A summary of validation values is tabulated in Table 2. The CI wave model managed to achieve equally high levels of accuracy for Hs at all locations; R2 ≥ 0.9 at all locations, RMSE ≤ 0.69 m at all location but one (WH) and bias within ±0.4 m at all locations. Accuracy for Tz was slightly less than for Hs, but still high, with R2 ≥ 0.77 at all locations. The accuracy of MWD was lower again but still acceptable; R2 was approximately 0.6 at all locations except at WH where it was just 0.4; however, WH is near the west coast of Scotland and is thus well outside the area of interest. Possible explanations for the poorer agreement in MWD than Hs and Tz are that wave buoys can cause greater directional spreading of the wave field in reality due to refraction [38] than might occur in the simulated wave fields and wave buoy directional properties often show erroneous behaviour below the peak frequency [39]. The accuracy of the CI model is further confirmed by the 2013 timeseries comparison of modelled and measured data at M4 and M6 shown in Figure 2.

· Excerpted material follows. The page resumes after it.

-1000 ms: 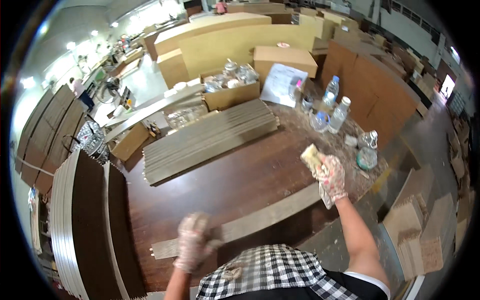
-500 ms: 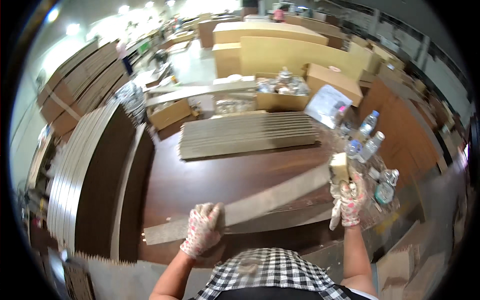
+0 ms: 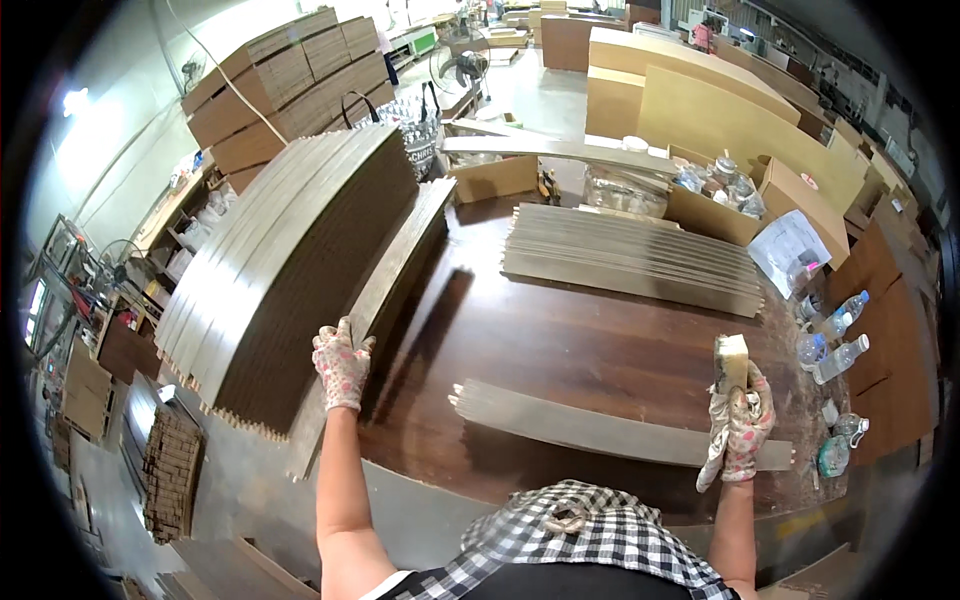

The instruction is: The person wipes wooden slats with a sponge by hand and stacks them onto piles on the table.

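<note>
My left hand [image 3: 341, 368], in a white glove with pink spots, is closed over the upper edge of a long grey-brown wooden slat [image 3: 390, 275]. This slat stands on edge beside a tall row of similar slats [image 3: 280, 250] on the left. Over the right end of the table, my gloved right hand [image 3: 748, 430] grips a pale-topped block with dark sides [image 3: 732, 362], sponge-like in look. A crumpled whitish rag [image 3: 712, 445] hangs from the same hand. Another slat [image 3: 600, 425] with pegged ends lies across the table before me, its right part passing behind my right hand.
A row of slats [image 3: 630, 260] lies at the back of the dark brown table [image 3: 560, 335]. Plastic bottles [image 3: 842, 358] line the right edge, near a paper sheet [image 3: 790, 250]. Open cardboard boxes [image 3: 497, 178] stand behind. More slats [image 3: 170, 465] are stacked low at left.
My left hand has gone from the slat before me to one by the left row. One of two slats there is gone from the table. The view has swung left; my right hand keeps block and rag.
</note>
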Tool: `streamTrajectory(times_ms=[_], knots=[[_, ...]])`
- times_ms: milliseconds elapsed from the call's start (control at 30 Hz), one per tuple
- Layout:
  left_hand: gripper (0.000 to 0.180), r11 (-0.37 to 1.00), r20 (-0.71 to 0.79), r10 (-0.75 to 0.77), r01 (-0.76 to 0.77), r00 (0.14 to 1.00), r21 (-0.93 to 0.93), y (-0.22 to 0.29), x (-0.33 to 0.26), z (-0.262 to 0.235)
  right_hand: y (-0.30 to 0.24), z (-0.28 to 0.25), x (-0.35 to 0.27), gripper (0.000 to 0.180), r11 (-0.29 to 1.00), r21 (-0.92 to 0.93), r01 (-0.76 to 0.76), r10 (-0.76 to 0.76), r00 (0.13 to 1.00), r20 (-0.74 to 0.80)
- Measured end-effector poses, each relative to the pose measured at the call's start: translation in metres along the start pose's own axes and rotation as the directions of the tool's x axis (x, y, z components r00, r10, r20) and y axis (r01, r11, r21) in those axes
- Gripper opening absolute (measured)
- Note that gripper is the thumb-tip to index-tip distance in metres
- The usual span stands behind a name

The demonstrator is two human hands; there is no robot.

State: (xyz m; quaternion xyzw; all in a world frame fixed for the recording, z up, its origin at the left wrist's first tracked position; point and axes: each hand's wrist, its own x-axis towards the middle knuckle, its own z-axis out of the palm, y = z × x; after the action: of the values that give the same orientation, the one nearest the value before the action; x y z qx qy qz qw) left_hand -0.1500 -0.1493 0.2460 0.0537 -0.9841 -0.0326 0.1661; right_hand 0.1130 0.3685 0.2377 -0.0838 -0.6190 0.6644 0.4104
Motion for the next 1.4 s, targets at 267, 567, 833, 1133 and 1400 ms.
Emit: streamTrajectory(times_ms=[267, 567, 833, 1133, 1400], knots=[[0.061, 0.987, 0.059, -0.112, 0.104, 0.992, 0.125, 0.008, 0.047, 0.028, 0.008, 0.002, -0.007, 0.043, 0.999, -0.047, -0.025, 0.024, 0.999, -0.023], [0.054, 0.972, 0.005, -0.107, 0.104, 0.994, 0.211, 0.008, 0.036, 0.034, 0.023, -0.015, -0.011, 0.041, 0.974, -0.219, -0.066, 0.057, 0.997, -0.046], [0.034, 0.995, -0.102, -0.045, 0.054, 0.994, 0.088, 0.022, 0.038, 0.031, 0.019, -0.03, -0.011, 0.046, 0.956, -0.105, -0.274, 0.264, 0.96, -0.098], [0.039, 0.994, -0.123, -0.036, 0.049, 0.992, 0.102, 0.003, 0.027, 0.032, 0.004, -0.019, -0.002, 0.049, 0.921, -0.181, -0.346, 0.357, 0.934, 0.031], [0.039, 0.991, -0.082, 0.037, -0.027, 0.996, 0.129, 0.005, 0.034, 0.04, -0.002, -0.017, -0.012, 0.051, 0.919, -0.156, -0.362, 0.37, 0.928, 0.028]])
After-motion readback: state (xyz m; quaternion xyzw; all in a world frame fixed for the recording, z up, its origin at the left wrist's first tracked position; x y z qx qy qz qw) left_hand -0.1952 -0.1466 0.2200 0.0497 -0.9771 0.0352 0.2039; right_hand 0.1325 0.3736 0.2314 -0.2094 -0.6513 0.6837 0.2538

The R2 values for Hs and Tz at the Irish offshore buoys (i.e., M3, M4 and M6 stations) are consistent with the published WW3 model validation values of 0.94 and 0.88, respectively, in [40]. Moreover, the RMSE and bias values of wave height were within the range (RMSE = 0.4–0.7 m, bias = 0.05–0.2 m) recommended by World Meteorological Organization (WMO) [41] for different parts of the world’s oceans. Thus, it is concluded that the CI wave model is capable of accurately reproducing wave conditions at oceanic and regional scales and is therefore suitable to provide nested boundary conditions for the high resolution AMETS wave model.
The CI model managed to achieve good accuracy in prediction of the wave conditions at BA and BB stations, especially at BA, which is in deep water. Accuracy was lower at BB; it recorded the lowest RMSE in Tz and highest bias in Hs across all the locations. The model’s poorer performance at BB is understandable as it is the location nearest the shore and therefore the one most susceptible to modelling inaccuracies resulting from the coarse spatial resolution. This demonstrates the need to develop a high resolution wave model at AMETS in order to avoid poor estimation of wave parameters for wave resource assessment.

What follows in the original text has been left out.